» Requirement: Look through the entries below for the line with "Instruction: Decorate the" and the line with "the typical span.", then give again exactly those two lines and all lines between them, minus the pictures.

Stored items from a collection:
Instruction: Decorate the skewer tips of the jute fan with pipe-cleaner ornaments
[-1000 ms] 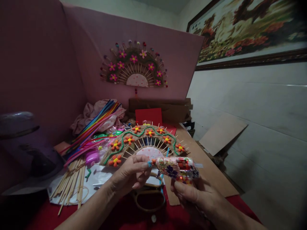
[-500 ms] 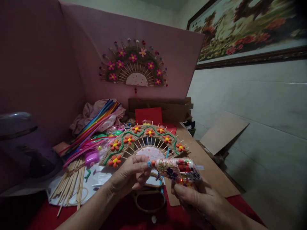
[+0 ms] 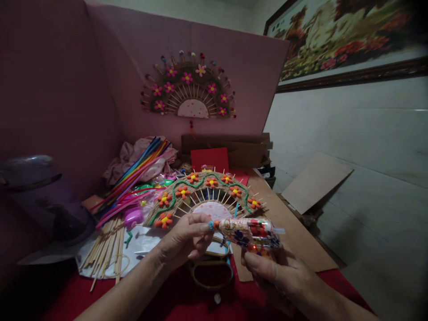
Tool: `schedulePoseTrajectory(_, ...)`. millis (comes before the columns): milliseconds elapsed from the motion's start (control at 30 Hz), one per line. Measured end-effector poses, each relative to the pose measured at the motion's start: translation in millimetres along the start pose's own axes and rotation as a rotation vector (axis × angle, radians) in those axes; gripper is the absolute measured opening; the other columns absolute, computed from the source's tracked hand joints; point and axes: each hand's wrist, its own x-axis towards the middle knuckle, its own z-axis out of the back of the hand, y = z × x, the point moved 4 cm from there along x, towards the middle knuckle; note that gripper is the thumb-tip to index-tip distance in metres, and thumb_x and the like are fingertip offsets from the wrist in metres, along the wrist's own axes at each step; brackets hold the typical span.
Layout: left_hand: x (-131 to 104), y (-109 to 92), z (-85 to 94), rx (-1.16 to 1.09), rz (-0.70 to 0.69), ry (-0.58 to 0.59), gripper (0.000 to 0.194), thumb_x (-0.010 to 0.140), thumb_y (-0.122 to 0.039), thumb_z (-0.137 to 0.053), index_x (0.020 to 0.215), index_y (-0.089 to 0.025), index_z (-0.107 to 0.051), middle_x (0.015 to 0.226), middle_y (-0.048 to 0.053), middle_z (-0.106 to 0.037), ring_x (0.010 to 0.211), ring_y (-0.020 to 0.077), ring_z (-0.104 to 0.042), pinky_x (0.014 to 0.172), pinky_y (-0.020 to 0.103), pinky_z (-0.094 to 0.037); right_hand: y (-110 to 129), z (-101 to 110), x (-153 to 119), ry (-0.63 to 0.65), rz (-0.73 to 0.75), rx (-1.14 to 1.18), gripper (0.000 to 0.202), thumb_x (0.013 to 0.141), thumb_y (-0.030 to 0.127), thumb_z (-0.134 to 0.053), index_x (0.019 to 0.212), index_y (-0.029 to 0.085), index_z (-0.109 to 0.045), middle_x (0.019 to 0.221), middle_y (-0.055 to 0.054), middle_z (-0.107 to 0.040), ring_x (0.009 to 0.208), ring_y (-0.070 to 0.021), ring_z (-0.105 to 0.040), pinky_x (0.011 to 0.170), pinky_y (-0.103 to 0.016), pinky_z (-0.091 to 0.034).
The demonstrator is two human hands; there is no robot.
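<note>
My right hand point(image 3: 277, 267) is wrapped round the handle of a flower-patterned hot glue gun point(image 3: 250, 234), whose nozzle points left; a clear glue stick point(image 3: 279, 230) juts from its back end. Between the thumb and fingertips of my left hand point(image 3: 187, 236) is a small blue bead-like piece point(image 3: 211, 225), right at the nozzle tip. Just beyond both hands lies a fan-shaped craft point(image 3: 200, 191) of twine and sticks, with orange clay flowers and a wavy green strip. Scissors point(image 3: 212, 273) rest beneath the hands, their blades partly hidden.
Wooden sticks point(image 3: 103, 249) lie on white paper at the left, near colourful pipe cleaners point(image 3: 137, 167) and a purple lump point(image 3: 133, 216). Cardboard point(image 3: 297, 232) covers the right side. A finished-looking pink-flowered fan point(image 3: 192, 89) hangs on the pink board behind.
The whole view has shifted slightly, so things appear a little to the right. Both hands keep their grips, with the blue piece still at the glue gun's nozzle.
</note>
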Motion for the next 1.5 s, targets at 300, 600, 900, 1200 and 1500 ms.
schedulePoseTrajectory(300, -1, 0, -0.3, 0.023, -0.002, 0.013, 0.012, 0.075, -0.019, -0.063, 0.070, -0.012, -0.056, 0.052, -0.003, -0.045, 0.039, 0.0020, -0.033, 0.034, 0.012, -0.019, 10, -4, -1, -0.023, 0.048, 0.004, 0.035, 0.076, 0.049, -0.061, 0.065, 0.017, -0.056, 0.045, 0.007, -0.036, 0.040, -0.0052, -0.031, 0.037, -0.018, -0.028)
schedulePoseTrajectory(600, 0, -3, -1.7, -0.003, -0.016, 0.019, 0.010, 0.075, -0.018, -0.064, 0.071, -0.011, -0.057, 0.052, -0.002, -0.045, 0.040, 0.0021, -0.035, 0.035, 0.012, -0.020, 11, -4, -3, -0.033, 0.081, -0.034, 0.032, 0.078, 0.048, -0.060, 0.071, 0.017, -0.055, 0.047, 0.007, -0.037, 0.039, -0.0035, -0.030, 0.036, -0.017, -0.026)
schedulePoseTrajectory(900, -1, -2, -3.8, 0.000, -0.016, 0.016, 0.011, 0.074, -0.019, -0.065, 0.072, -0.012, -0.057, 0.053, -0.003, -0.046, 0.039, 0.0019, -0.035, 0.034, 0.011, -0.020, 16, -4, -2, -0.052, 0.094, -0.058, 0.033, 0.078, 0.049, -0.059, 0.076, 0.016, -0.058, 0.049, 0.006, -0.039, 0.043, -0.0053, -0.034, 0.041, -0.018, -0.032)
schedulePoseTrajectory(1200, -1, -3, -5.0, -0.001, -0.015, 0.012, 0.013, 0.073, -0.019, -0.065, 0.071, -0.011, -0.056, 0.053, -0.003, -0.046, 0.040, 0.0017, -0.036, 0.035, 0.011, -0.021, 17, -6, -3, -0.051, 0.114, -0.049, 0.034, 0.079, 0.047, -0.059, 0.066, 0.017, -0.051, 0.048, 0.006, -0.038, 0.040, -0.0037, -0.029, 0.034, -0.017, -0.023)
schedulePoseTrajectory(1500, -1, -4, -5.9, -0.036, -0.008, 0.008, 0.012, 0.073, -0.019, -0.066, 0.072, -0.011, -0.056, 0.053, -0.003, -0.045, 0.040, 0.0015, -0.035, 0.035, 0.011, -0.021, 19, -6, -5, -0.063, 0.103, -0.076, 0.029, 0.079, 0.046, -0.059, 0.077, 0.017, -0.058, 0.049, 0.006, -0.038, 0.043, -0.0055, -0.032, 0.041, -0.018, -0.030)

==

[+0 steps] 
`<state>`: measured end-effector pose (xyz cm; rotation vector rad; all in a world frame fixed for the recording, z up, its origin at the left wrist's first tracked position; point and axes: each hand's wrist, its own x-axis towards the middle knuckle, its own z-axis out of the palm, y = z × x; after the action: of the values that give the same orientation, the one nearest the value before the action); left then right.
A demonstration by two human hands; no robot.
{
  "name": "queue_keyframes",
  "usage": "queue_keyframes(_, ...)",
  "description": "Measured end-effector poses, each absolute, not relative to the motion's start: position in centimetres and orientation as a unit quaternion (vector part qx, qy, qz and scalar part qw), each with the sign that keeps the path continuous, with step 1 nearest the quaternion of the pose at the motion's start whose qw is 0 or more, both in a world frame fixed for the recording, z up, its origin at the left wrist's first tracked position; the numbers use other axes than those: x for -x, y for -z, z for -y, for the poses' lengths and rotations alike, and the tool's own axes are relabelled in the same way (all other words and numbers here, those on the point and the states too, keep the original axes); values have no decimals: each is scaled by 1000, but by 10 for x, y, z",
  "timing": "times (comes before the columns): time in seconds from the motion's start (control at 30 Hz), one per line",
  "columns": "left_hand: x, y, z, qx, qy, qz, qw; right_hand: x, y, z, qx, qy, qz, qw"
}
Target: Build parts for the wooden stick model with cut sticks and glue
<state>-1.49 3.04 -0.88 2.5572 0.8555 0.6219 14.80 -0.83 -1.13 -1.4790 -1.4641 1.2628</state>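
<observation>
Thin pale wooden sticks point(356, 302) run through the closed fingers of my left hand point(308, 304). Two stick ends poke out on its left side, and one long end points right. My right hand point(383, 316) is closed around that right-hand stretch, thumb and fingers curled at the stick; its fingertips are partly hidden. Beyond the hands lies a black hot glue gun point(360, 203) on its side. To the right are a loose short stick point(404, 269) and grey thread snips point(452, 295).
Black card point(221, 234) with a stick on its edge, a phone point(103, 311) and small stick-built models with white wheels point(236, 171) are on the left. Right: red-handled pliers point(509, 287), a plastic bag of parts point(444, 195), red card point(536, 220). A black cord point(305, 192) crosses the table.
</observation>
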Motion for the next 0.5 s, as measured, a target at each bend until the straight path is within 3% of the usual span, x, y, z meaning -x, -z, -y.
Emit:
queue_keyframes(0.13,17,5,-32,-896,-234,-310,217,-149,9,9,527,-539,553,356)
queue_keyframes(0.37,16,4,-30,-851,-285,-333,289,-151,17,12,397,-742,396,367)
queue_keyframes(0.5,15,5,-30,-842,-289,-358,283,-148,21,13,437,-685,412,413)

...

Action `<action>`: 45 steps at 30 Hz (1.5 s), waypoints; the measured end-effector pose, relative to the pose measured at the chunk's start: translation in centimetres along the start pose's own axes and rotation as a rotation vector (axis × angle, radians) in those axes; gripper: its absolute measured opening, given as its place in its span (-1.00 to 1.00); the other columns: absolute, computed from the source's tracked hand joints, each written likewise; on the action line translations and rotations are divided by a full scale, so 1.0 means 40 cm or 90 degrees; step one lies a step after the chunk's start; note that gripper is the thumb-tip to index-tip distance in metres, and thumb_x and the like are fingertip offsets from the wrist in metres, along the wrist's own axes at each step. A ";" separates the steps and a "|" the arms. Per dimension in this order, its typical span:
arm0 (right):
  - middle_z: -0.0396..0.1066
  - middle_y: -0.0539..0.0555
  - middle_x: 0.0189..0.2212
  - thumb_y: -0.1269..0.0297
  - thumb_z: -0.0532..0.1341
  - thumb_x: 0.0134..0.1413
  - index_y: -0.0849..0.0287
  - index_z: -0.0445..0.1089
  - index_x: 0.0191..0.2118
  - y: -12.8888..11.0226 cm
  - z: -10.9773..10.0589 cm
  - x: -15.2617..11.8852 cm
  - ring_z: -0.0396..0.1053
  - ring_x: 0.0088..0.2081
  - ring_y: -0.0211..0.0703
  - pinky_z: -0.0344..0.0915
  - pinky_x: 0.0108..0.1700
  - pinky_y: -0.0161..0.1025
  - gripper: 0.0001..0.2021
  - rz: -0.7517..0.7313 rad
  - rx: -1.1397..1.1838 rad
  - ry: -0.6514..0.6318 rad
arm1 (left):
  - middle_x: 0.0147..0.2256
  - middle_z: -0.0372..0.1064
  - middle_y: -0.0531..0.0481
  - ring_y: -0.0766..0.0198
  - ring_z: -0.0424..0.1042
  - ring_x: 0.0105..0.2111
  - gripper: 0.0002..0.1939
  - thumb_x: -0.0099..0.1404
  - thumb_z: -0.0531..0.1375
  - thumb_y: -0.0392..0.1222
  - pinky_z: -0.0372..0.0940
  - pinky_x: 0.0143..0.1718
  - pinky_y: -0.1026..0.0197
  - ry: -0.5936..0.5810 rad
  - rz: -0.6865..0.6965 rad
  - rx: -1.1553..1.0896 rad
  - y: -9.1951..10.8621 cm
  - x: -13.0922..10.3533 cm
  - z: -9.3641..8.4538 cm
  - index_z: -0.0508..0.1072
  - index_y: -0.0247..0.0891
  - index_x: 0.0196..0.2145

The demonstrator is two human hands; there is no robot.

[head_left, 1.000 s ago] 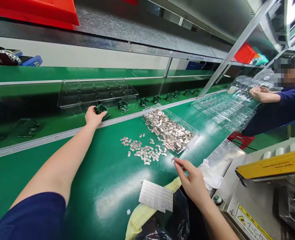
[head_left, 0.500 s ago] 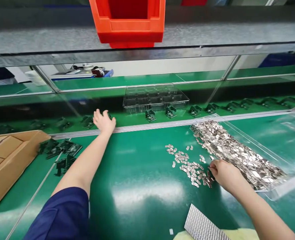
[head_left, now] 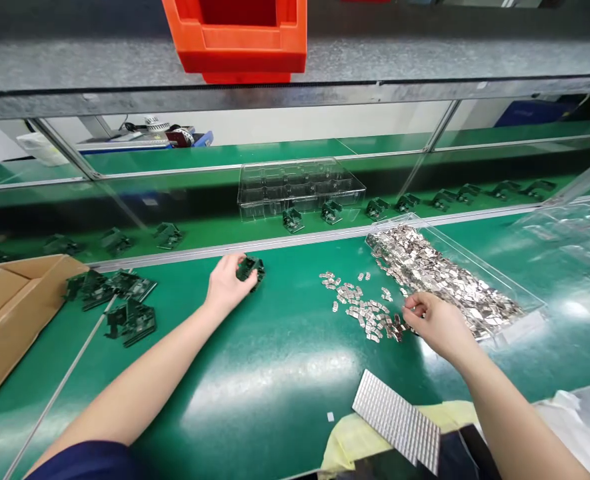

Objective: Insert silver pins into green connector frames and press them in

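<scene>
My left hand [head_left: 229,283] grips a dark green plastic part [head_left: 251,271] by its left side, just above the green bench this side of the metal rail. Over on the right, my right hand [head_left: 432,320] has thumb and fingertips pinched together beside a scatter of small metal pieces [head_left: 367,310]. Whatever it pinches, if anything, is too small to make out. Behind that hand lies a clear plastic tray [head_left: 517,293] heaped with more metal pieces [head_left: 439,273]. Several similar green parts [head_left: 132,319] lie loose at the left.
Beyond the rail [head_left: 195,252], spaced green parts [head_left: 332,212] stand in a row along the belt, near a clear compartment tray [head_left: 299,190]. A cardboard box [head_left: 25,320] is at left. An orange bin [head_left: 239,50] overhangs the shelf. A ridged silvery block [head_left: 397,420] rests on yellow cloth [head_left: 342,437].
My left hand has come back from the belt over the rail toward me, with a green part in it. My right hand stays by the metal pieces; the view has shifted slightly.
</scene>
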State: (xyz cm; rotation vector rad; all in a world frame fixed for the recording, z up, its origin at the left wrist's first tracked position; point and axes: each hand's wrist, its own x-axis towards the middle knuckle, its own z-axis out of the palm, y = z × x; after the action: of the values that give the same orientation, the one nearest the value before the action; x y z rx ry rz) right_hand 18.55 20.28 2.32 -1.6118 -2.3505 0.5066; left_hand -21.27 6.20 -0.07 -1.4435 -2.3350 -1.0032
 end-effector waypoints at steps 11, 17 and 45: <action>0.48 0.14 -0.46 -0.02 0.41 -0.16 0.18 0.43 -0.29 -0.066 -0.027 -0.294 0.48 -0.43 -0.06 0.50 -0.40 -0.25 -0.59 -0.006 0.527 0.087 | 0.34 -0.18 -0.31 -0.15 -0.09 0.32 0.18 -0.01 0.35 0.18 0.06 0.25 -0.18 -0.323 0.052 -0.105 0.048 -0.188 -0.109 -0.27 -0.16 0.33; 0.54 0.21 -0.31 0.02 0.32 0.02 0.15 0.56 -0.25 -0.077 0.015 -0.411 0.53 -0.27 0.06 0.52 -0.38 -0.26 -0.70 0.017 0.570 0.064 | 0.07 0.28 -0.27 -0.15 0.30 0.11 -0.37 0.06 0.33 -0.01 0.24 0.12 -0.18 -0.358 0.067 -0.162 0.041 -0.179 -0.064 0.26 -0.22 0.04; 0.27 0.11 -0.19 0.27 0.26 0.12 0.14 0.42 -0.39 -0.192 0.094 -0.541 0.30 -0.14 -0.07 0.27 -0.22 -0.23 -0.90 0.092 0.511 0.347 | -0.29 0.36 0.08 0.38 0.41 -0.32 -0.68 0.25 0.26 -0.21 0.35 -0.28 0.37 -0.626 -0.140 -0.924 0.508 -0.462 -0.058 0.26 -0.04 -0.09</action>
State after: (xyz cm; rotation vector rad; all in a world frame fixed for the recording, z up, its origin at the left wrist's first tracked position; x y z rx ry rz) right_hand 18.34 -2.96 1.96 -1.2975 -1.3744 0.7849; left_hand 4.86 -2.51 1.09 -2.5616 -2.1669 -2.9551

» Problem solution:
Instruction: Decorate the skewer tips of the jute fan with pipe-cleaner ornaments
[-1000 ms] 
[-500 ms] 
[+0 ms] 
Tool: `schedulePoseTrajectory(_, ...)`. millis (comes before the columns): milliseconds elapsed from the motion's start (control at 30 Hz), one per line. Measured end-effector poses, each relative to the pose measured at the motion's start: translation in millimetres along the start pose's own axes and rotation as a rotation vector (axis × angle, radians) in those axes; gripper is the absolute measured opening; the other columns absolute, computed from the source's tracked hand joints; point and axes: each hand's wrist, its own x-axis towards the middle knuckle, its own z-axis out of the back of the hand, y = z × x, the point moved 4 cm from there along x, towards the middle knuckle; note that gripper is the thumb-tip to index-tip distance in metres, and thumb_x and the like are fingertip offsets from the wrist in metres, along the wrist's own axes at each step; brackets hold the typical span.

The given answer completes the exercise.